But, of course, if they cannot infiltrate or attach themselves to more mainstream organizations, Jewish Voice for Peace remains exposed as the minority of the minority of the Jewish community, increasingly committed to just two tasks: advocating boycott, divestment and sanctions (BDS) against Israel and declaring any non-Jewish individual or organization accused of anti-Semitism “Not Guilty” (with a Jewish accent). And so, the Muzzlewatch Army continues it's Battle Whine of accusations against those who have the audacity to stop writing them checks.

Which gets me to Muzzlewatch’s second response to the Federation decision: their challenge to have Omar Barghouti debate Rabbi Doug Kahn, head of the SF, on the subject of BDS.

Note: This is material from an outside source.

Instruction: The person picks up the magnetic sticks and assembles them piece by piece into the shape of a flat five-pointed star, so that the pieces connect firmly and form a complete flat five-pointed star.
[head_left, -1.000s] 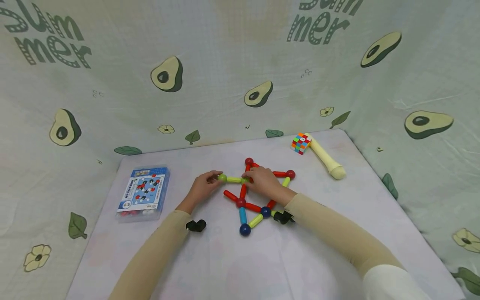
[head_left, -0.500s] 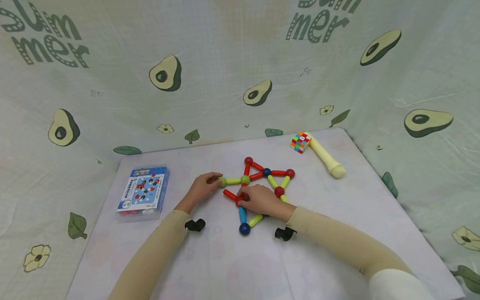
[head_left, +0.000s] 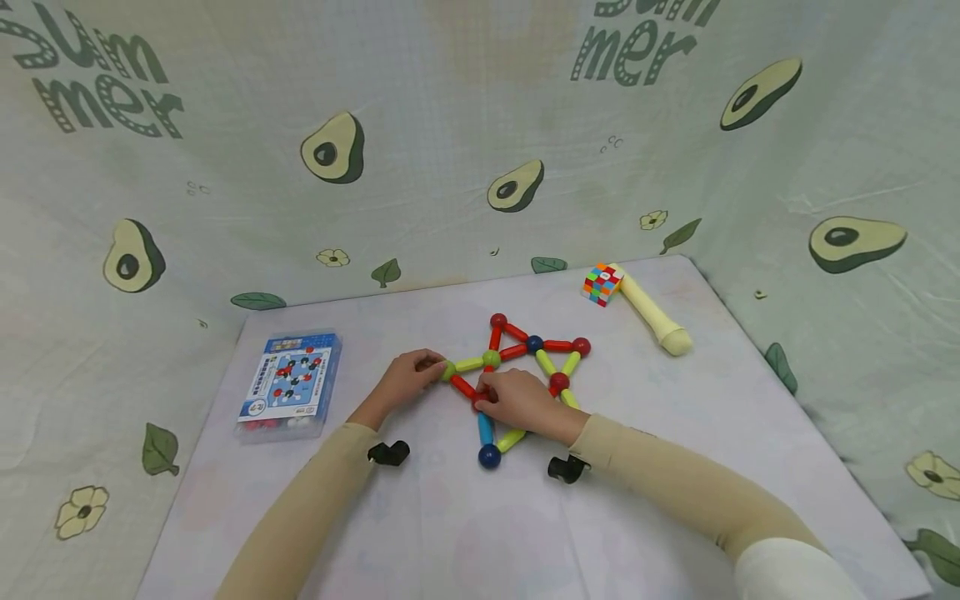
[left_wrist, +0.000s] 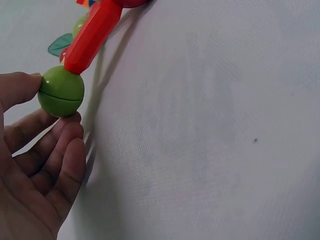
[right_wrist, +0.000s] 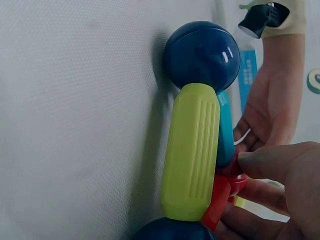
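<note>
My left hand (head_left: 405, 379) pinches a green ball (left_wrist: 61, 91) between thumb and fingertips. The end of a red rod (left_wrist: 92, 37) meets this ball, and a yellow-green rod (head_left: 470, 364) runs from it to a second green ball (head_left: 491, 359). With thumb and fingers, my right hand (head_left: 521, 404) pinches a red ball (right_wrist: 239, 184) at the rod's other end. All belong to a flat figure of magnetic rods and balls on the table. A light blue rod (head_left: 486, 429) leads to the dark blue ball (right_wrist: 202, 55) nearest me. My right hand hides part of the figure.
A clear plastic box (head_left: 288, 383) with a printed molecule card lies at the left of the table. At the back right, a colourful puzzle cube (head_left: 602, 284) sits against a pale yellow bone-shaped stick (head_left: 654, 312). Printed cloth (head_left: 435, 167) hangs behind the table.
My right hand has moved from the middle green ball toward me, onto the red ball. My left hand has shifted its green ball slightly nearer, and it now meets the red rod's formerly free end.
</note>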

As background, it’s an old tactic to challenge your political enemies to a debate on your own narrowly restricted terms. For example, today I call on Cecilie Surasky to debate me on the following topic: “Muzzlewatch: Censoring Hypocrites, or Simply Self-Righteously Delusional.”

The purpose of such a “debate” is to put your political foes a heads-I-win-tails-you-lose situation of either fighting on someone else’s territory, or being declared too cowardly to address the issue. Now usually this tactic is not used in such a laughably obvious way, but here again we’re dealing with Muzzlewatch, a closed circle that has walled itself off from feedback that might make them realize how ridiculous they sound.

Take Barghouti’s challenge that the SF Federation, having established filters to avoid funding the defamation of the Jewish state, has demonstrated itself to be in favor of “boycotting” Israel’s defamers, and thus – in order to prove their consistency – must also support the notion of boycotts and divestment targeting Israel. But by that same token, shouldn’t JVP/Muzzlewatch/Barghouti then be in favor of US sanctions against Iran and Sudan (not to mention previous sanctions against Saddam Hussein’s Iraq) to avoid accusations of hypocrisy?

Taking it one step further, aren’t Israel’s actions against Hamas-controlled Gaza simply an application of the BDS formula Barghouti and his friends would like to inflict on Israel and thus consistency demands that the entire BDS movement support Israel’s Gaza-related choices as well?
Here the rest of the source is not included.